McFaul is the theoretician who turned out to be a good practitioner of the art of the possible. His deep knowledge of Russia led to a clear understanding of where areas of common interest lay, and what the Kremlin was prepared to do. Russians view him as someone without any ingrained prejudice towards Moscow and close enough to President Obama to have a real heft—a potent set of attributes for an incoming American ambassador. McFaul, as special assistant to the president and senior director of Russian and Eurasian affairs at the National Security Council, first repaired badly damaged relations after the  Russian-Georgian war of 2008, which came in the last days of the Bush administration. McFaul viewed Russia not as a hostile power, too often a default position in Washington, but as a problematic, evolving giant that can be a U.S. partner on important issues. With McFaul at the helm, the Obama administration dramatically tempered American support for anti-Russian movements and voices in the former Soviet sphere, particularly in Georgia. The United States is seriously trying to support Russian accession to the World Trade Organization. And the United States and Russia have found areas of agreement in the United Nations on Iran and Libya.

As a result of the reset, Russia and the United States were able to coordinate policy in Kyrgyzstan after the violent revolt that took place in the Central Asian country in summer 2010. The United States and NATO were granted an alternative transportation route to Afghanistan through Russia that made the Pentagon less dependent on a volatile and unreliable route through Pakistan. And President Obama and President Dmitry Medvedev signed the new Strategic Arms Reductions Treaty (New START) in Prague, a significant foreign policy achievement for both leaders. Obama also used some of his political capital to push the treat through a somewhat reluctant U.S. Senate, a fact that did not go unnoticed in Moscow. The approval of the U.S.-Russian Agreement for Cooperation in the Field of Peaceful Uses of Nuclear Energy, also known as a 123 Agreement, was yet another measure of renewed relations.

At home in Washington, McFaul was criticized for ignoring the human rights situation in Russia—the lack of rule of law; violations of freedom of speech and assembly; and corruption and abuse of power by Russian authorities. McFaul has said in response that the Obama administration has a dual track policy towards Russia, which means cooperation with the government of Russia, when it is in U.S. national interests, and work with human rights and opposition groups to foster greater democracy.

The most difficult issue for McFaul will be cooperation with Russia on the American missile defense system in Europe.
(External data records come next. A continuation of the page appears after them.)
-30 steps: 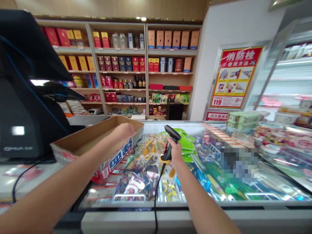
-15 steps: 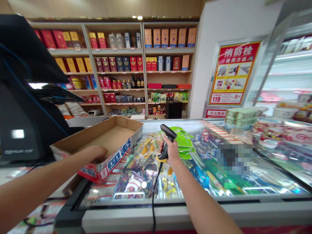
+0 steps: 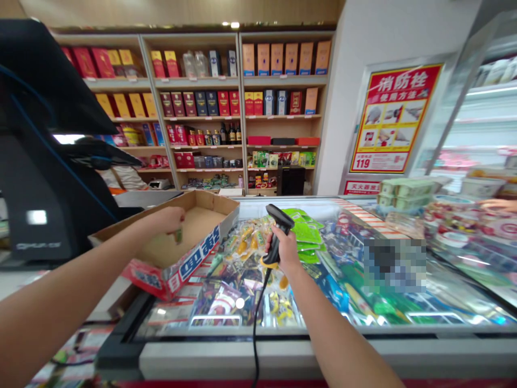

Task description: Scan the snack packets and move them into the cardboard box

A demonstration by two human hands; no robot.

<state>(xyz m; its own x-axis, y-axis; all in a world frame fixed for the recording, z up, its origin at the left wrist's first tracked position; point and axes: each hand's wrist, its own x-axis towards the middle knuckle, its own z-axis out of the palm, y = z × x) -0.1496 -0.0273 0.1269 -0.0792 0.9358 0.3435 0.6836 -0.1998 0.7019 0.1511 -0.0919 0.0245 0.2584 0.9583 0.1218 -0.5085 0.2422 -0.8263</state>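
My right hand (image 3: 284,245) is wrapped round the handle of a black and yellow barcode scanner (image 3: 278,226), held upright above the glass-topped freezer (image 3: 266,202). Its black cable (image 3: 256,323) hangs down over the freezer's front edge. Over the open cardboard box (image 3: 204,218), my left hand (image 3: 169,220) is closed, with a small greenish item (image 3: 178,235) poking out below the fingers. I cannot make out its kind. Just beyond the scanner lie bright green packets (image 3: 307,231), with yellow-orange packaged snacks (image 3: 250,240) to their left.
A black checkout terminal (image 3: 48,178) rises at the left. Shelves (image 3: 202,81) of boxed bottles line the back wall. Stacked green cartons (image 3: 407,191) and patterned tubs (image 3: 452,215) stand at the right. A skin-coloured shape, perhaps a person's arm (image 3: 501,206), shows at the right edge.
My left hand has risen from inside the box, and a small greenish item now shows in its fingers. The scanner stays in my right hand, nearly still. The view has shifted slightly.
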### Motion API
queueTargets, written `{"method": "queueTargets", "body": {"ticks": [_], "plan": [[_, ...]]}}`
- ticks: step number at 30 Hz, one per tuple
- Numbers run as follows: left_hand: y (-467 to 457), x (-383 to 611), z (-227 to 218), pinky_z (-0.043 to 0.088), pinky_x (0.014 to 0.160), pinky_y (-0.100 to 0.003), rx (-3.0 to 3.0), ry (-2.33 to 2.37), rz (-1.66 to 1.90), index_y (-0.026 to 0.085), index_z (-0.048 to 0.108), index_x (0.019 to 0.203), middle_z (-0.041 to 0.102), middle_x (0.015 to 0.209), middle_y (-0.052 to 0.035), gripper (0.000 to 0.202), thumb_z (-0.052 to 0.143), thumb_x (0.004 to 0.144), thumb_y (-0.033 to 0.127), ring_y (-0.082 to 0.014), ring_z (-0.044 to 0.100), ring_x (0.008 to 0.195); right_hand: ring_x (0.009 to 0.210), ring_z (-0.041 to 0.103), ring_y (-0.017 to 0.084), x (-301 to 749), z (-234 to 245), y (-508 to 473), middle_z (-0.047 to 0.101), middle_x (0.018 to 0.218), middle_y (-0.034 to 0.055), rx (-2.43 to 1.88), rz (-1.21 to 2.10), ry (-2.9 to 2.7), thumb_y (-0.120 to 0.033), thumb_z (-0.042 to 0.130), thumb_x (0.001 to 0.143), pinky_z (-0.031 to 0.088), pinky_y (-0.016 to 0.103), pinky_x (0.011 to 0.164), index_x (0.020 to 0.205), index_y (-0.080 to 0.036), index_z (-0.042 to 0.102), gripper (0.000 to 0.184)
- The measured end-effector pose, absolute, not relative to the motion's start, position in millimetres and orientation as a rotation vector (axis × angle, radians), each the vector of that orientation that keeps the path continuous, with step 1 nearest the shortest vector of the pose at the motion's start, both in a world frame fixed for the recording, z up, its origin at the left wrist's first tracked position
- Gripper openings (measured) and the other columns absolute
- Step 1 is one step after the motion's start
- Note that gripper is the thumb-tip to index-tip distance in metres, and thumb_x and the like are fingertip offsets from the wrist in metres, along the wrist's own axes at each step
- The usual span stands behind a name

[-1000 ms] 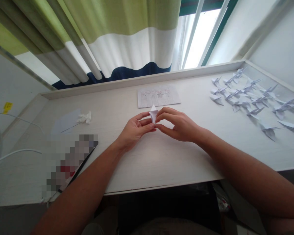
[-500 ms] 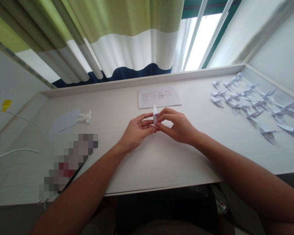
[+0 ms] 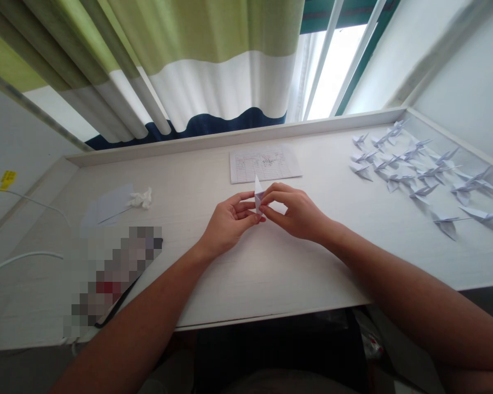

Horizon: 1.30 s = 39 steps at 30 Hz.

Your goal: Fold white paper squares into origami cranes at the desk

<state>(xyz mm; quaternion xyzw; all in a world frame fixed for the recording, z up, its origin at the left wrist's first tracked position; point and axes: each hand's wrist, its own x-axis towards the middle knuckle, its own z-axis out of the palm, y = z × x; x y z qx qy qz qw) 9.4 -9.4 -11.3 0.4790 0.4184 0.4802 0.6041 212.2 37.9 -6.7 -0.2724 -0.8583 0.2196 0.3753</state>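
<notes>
A small piece of folded white paper (image 3: 258,189) stands upright between my two hands, its pointed tip up, over the middle of the table. My left hand (image 3: 229,221) pinches it low down from the left, thumb in front and fingers behind. From the right, my right hand (image 3: 292,210) grips its edge between thumb and fingertips. My fingers cover the paper's lower part. Several folded white paper cranes (image 3: 400,158) sit grouped at the right side of the table.
A printed form (image 3: 267,166) lies behind my hands. To the left are loose paper sheets (image 3: 109,205), a crumpled tissue (image 3: 140,198), a pixelated dark-edged object (image 3: 123,279) and white cables (image 3: 24,256). A raised rim (image 3: 230,139) runs along the table's back, below the curtain (image 3: 213,65).
The view has shifted slightly, so the table's contents sit a little further left. My hands keep nearly the same hold on the folded paper.
</notes>
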Motion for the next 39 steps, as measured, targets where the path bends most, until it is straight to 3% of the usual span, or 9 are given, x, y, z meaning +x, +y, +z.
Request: {"method": "queueTargets", "body": {"ticks": [10, 18, 21, 27, 32, 39], "plan": [[-8, 7, -15, 0.066, 0.096, -0.047, 1.17, 1.003, 1.11, 0.017, 0.071, 0.128, 0.083, 0.106, -0.0094, 0.054, 0.091, 0.078, 0.02, -0.0239, 0.081, 0.09, 0.084, 0.066, 0.019, 216, -5, 38, 0.072, 0.097, 0.006, -0.676, 0.598, -2.204, -0.021, 0.06, 0.103, 0.051, 0.032, 0.072, 0.092, -0.021, 0.067, 0.013], [-10, 10, -19, 0.066, 0.085, -0.035, 1.56, 1.231, 1.133, 0.019, 0.063, 0.143, 0.082, 0.11, -0.0098, 0.056, 0.075, 0.089, 0.018, -0.0197, 0.079, 0.087, 0.077, 0.064, 0.019, 212, -5, 31, 0.072, 0.088, 0.0066, -0.778, 0.36, -2.274, -0.021, 0.06, 0.096, 0.045, 0.031, 0.067, 0.084, -0.02, 0.063, 0.012], [-12, 14, -19, 0.066, 0.079, -0.031, 1.765, 1.339, 1.155, 0.023, 0.055, 0.153, 0.08, 0.125, -0.0109, 0.065, 0.071, 0.09, 0.017, -0.021, 0.079, 0.097, 0.072, 0.06, 0.017, 208, -5, 28, 0.071, 0.084, 0.0061, -0.816, 0.273, -2.299, -0.022, 0.059, 0.095, 0.04, 0.03, 0.063, 0.082, -0.02, 0.062, 0.013], [-15, 16, -19, 0.068, 0.085, -0.033, 1.981, 1.337, 1.137, 0.023, 0.048, 0.16, 0.07, 0.146, -0.0139, 0.065, 0.057, 0.096, 0.011, -0.0272, 0.074, 0.124, 0.064, 0.051, 0.014, 204, -3, 21, 0.068, 0.079, 0.0043, -0.873, 0.316, -2.318, -0.025, 0.058, 0.094, 0.036, 0.029, 0.061, 0.078, -0.019, 0.058, 0.017], [-14, 15, -22, 0.065, 0.101, -0.039, 2.05, 1.271, 1.192, 0.02, 0.056, 0.153, 0.072, 0.143, -0.0128, 0.054, 0.053, 0.1, 0.013, -0.0234, 0.077, 0.116, 0.063, 0.048, 0.013, 203, -1, 18, 0.065, 0.078, 0.0029, -0.889, 0.395, -2.312, -0.025, 0.059, 0.093, 0.034, 0.029, 0.061, 0.078, -0.02, 0.055, 0.015], [-12, 16, -23, 0.067, 0.087, -0.033, 1.938, 1.224, 1.218, 0.019, 0.063, 0.147, 0.079, 0.128, -0.0098, 0.053, 0.058, 0.095, 0.013, -0.0185, 0.078, 0.095, 0.065, 0.05, 0.014, 203, -2, 19, 0.065, 0.079, 0.003, -0.84, 0.433, -2.313, -0.024, 0.057, 0.093, 0.034, 0.029, 0.061, 0.08, -0.021, 0.052, 0.015]]}}
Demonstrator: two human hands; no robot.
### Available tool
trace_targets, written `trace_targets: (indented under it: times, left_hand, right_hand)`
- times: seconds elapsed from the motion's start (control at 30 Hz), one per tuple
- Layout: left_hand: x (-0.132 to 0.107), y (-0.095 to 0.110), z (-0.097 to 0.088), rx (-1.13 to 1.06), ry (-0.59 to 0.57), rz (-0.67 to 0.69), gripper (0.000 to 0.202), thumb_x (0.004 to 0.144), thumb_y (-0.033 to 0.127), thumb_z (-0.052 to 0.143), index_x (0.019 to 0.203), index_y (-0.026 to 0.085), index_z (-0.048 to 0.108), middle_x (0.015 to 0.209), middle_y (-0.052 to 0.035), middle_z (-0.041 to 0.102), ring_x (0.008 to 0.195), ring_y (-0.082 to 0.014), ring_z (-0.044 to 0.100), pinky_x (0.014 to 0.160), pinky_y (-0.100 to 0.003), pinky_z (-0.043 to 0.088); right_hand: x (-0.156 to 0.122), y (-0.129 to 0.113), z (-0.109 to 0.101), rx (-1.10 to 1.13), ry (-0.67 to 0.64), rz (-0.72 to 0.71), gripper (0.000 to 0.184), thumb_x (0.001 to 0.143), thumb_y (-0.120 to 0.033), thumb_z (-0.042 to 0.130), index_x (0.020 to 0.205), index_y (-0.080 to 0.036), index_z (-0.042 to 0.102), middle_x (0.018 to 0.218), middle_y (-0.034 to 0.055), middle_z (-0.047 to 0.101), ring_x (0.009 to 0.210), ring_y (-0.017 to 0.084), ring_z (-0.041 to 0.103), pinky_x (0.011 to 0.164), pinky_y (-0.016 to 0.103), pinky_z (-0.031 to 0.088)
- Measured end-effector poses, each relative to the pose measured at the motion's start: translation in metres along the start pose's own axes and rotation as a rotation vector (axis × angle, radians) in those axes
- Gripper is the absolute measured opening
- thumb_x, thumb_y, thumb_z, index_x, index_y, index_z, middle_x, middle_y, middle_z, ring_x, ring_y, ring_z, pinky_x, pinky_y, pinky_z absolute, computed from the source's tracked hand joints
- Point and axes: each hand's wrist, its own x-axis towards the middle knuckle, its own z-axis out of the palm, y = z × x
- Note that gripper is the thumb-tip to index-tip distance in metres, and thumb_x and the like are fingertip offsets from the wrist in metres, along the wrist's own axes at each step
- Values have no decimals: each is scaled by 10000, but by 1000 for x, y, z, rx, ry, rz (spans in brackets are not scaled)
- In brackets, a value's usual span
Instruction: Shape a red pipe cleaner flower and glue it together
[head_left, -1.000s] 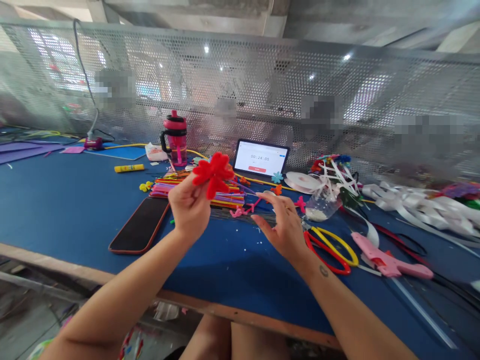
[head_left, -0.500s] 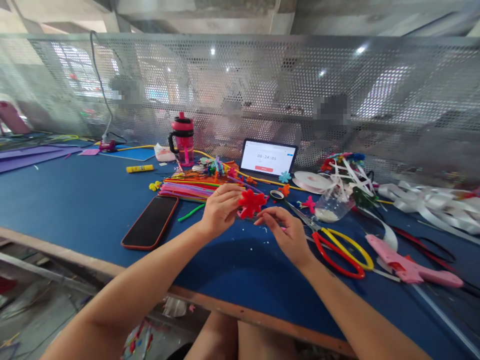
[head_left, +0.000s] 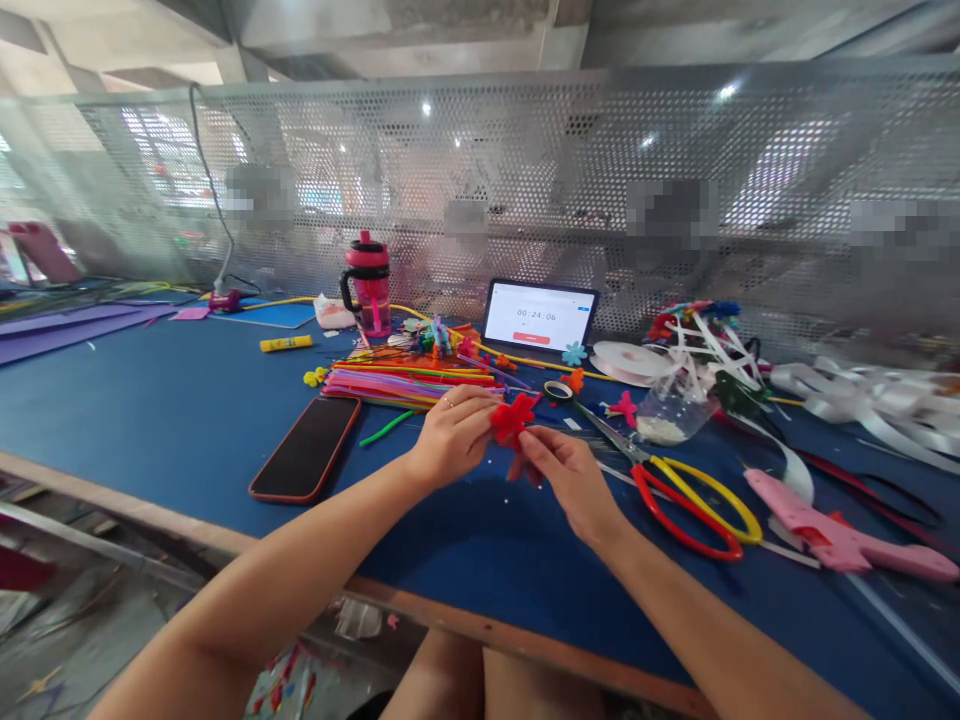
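A red pipe-cleaner flower [head_left: 514, 420] is held just above the blue table [head_left: 150, 420], near its middle. My left hand [head_left: 450, 440] pinches the flower from the left, fingers closed on it. My right hand [head_left: 566, 480] meets it from the right, fingertips pinched at the flower's lower edge. A bundle of coloured pipe cleaners [head_left: 405, 382] lies just behind my left hand.
A phone [head_left: 306, 448] lies face up to the left. Red-and-yellow scissors [head_left: 679, 490] and a pink glue gun [head_left: 832, 535] lie to the right. Behind stand a tablet [head_left: 540, 315], a pink bottle [head_left: 367, 285], a glue stick [head_left: 285, 343], ribbon rolls and white ribbon. A mesh screen backs the table.
My left hand has brought the red flower down from chest height to just over the table. My right hand has closed in and now pinches the flower.
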Motion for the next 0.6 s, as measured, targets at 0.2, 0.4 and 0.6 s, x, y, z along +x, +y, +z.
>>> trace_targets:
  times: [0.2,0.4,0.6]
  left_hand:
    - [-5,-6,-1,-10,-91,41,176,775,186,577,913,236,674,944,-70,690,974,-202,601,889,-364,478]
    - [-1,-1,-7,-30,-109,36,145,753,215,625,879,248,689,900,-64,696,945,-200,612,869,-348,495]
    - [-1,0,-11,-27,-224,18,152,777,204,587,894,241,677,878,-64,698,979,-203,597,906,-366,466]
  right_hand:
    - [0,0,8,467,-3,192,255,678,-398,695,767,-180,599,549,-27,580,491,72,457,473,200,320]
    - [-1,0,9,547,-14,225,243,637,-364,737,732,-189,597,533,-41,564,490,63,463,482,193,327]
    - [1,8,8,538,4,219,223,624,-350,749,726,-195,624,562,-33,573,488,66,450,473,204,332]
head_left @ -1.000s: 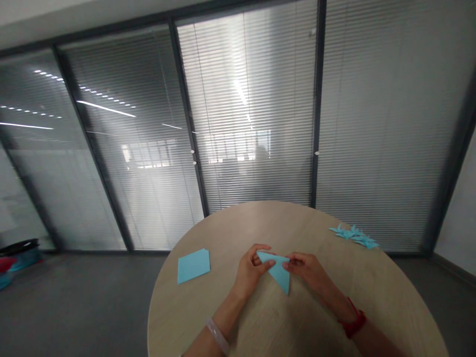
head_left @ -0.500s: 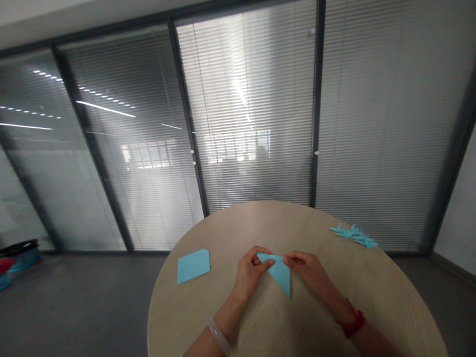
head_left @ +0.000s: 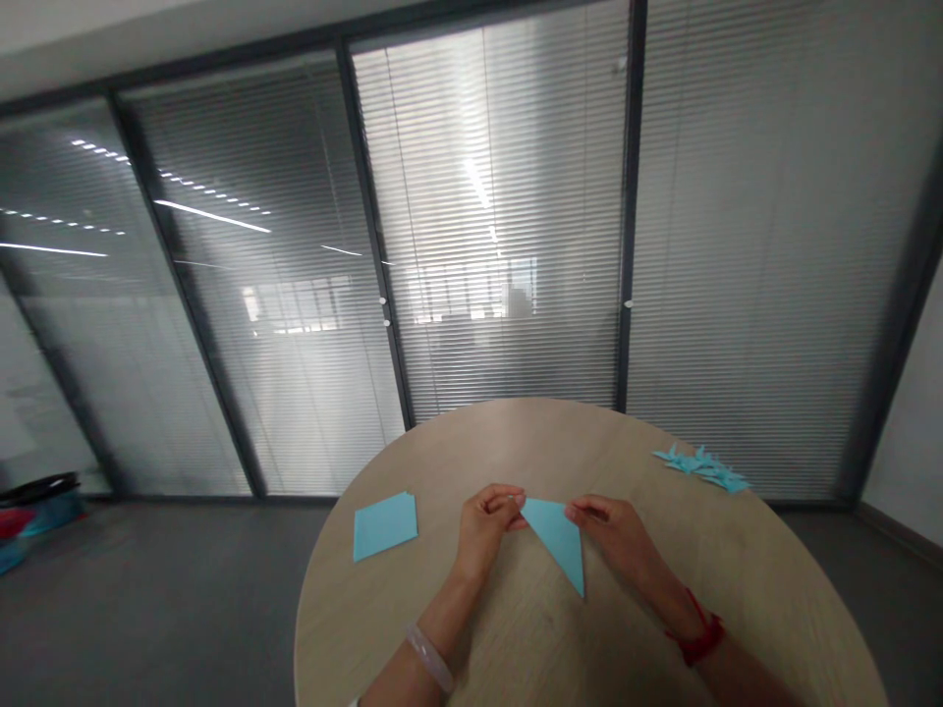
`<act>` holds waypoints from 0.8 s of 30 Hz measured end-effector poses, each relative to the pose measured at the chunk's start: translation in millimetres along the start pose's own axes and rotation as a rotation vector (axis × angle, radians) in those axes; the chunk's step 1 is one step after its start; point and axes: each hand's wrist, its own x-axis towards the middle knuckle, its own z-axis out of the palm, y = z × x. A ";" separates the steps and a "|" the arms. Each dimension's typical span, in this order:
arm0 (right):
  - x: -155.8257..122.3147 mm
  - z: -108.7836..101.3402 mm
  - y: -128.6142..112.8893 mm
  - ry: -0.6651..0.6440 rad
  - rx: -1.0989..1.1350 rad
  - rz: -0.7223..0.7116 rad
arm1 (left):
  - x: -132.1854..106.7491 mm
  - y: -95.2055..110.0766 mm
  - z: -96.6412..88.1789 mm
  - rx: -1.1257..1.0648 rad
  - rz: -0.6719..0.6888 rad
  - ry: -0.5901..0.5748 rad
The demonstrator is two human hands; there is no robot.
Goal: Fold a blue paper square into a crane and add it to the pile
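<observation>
A light blue paper folded into a triangle (head_left: 557, 537) lies on the round wooden table (head_left: 516, 452), its point toward me. My left hand (head_left: 484, 525) pinches the triangle's far left corner with closed fingers. My right hand (head_left: 615, 530) pinches its far right corner, fingers closed on the paper. A clear bracelet is on my left wrist and a red band on my right.
A stack of flat light blue paper squares (head_left: 384, 524) lies on the table to the left of my hands. Several folded blue paper figures (head_left: 701, 466) sit near the far right edge. Glass walls with blinds stand behind the table.
My left hand slid left along the top edge to the corner, and the triangle now lies more spread out and flatter, its point a little farther right.
</observation>
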 end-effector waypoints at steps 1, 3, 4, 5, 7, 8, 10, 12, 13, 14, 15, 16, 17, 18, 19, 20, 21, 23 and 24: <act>0.0 -0.2 -0.1 0.002 -0.001 0.000 | -0.3 0.5 -0.4 -0.003 -0.002 0.001; -0.4 -0.5 -0.5 0.003 -0.002 0.001 | -0.9 1.2 -1.2 0.009 0.008 -0.003; -0.6 -0.5 -0.7 0.001 -0.006 -0.001 | -1.0 1.4 -1.6 0.022 0.021 -0.008; -0.9 -0.5 -0.9 -0.005 -0.011 -0.006 | -1.0 1.6 -2.0 0.041 0.040 -0.012; -1.4 0.0 -1.0 -0.027 -0.020 -0.020 | -0.8 2.0 -2.6 0.078 0.091 -0.005; -1.5 0.4 -0.9 -0.041 -0.025 -0.025 | -0.6 2.3 -2.7 0.089 0.114 0.001; -1.5 1.2 -0.3 -0.062 -0.034 -0.023 | -0.2 2.8 -2.6 0.085 0.134 0.012; -1.4 2.1 0.2 -0.059 -0.039 -0.005 | 0.1 2.1 -2.0 0.061 0.101 0.006; -1.3 2.4 0.2 -0.053 -0.037 0.001 | 0.2 0.9 -1.5 0.055 0.068 -0.006; -1.4 2.8 0.2 -0.044 -0.034 0.004 | 0.3 -1.0 -0.9 0.057 0.030 -0.022; -1.5 3.1 0.1 -0.038 -0.033 0.005 | 0.3 -3.5 -0.3 0.071 -0.009 -0.049; -1.7 3.5 0.0 -0.031 -0.033 0.004 | 0.2 -6.4 0.3 0.091 -0.045 -0.083; -1.9 3.8 -0.3 -0.029 -0.032 0.002 | 0.0 -9.3 0.9 0.115 -0.074 -0.123; -2.3 4.1 -0.6 -0.027 -0.030 0.000 | -0.3 -12.0 1.4 0.140 -0.096 -0.170; -2.6 4.5 -0.9 -0.025 -0.026 0.001 | -0.6 -14.0 1.8 0.148 -0.110 -0.205; -2.9 4.7 -1.4 -0.025 -0.021 0.001 | -1.0 -15.2 2.0 0.152 -0.117 -0.230; -3.3 5.0 -1.9 -0.025 -0.018 0.000 | -1.5 -15.5 2.1 0.154 -0.118 -0.243; -3.7 5.4 -2.8 -0.019 -0.021 0.000 | -2.4 -13.8 2.0 0.156 -0.109 -0.250; -3.8 5.6 -3.2 -0.012 -0.025 0.000 | -2.7 -12.4 1.9 0.161 -0.105 -0.248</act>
In private conversations, U.S. officials see it as essential, and while they are willing to mitigate some of Moscow’s concerns, they are not prepared to sacrifice the system for better bilateral relations. Many in Moscow still hold to the view that the alleged threat from Iran and North Korea is exaggerated, and that any U.S. missile system close to Russia’s borders is actually designed to peer deep into Russia and is, therefore, a threat to the country’s national security.  

The new resident of Spaso House – the home of the U.S. Ambassador in Moscow – will still have plenty to work to make sure the reset sticks. But McFaul seems like a very good match for Moscow.

Peter Cheremushkin is the Washington, DC correspondent for the Interfax news agency.